By the way, I write my syallabi 3-4 months in advance, tinker with it a bit over time, and then make some final changes in the last week or so before it begins. I need to draw up the syllabus in order to decide what books to order [1]. And in any case, I like to imagine the course when in a period of great excitement, which is usually not far from the moment that I've decided to teach this or that course.
1. Yes, I still work almost exclusively from that relic of the 15th - 20th centuries, the printed book. I consider reading to be a tactile art, and although I do not expect that I'll be able to keep this up forever (realities of floundering publishing industry?), I will do it as long as I can. Pinky at the endnotes, middle finger pressed up against the spine, index finger grazes lightly across the tongue for just enough moisture to draw back the next page... Leaf forward and back, looking for that line you know was just about two-thirds up from the bottom on the right hand side, seeing a word jump out at you and reading that instead... Knowing that in an increasingly virtual world of production there are yet things of weight [a] that indicate the portent enclosed therein.
a. There are some Infinite Summerers out there who are kindling their way through Infinite Jest. I am saddened, since part of the work of the text is to negotiate the physicality of the text-object itself.
Fine advice, David. I like the diversity of it, from information politics to timing.
Did you see Tim Burke's post this week about why one should post syllabi to the open Web?
jeff - can i just say how much i love how you often include footnotes (and footnotes within footnotes) in your blog comments?
thanks for the addition about writing the syllabi 3-4 months in advance. the ordering book thing makes sense but even more, to me, is the idea of imagining one's courses within a sphere of excitement. right on.
also, i think i may have overstated my case. last year, when teaching our intro to media studies class, i was persuaded by andrew goodwin (professor of pop) to include orwell's 1984 and it was a huge success. it was wonderful seeing all the students come to class with their well-read and dog-eared paperback copies. i very much believe in books and the non-virtual.
hey bryan - no, i had not seen tim burke's post but i will certainly read it shortly - thank you. putting syllabi online - for free and unwalled - figures into my last of nine steps. =)
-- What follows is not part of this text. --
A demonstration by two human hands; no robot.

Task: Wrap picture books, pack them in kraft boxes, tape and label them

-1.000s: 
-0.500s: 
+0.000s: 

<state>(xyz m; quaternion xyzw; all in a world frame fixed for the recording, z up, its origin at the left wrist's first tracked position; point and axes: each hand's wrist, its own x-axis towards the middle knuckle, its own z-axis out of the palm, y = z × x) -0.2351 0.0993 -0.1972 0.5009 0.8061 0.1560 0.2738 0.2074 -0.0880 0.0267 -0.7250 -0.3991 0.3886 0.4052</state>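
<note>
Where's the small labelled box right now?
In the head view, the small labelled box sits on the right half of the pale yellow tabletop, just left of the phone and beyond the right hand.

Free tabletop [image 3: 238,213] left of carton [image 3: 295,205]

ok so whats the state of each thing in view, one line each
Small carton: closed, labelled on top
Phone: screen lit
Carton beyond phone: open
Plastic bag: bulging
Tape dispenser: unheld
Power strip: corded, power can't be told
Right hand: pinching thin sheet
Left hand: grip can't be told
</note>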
Excellent! More important than, say, a collection of essays (which are just a convenience, even if that convenience often has tremendous scholarship and care behind it), assigning a piece of literature means that the students are enacting/performing a rich historical act of turning those pages that have worked their magic on so many before them. I recommend you do this, at least once, in each class. Our students deserve it.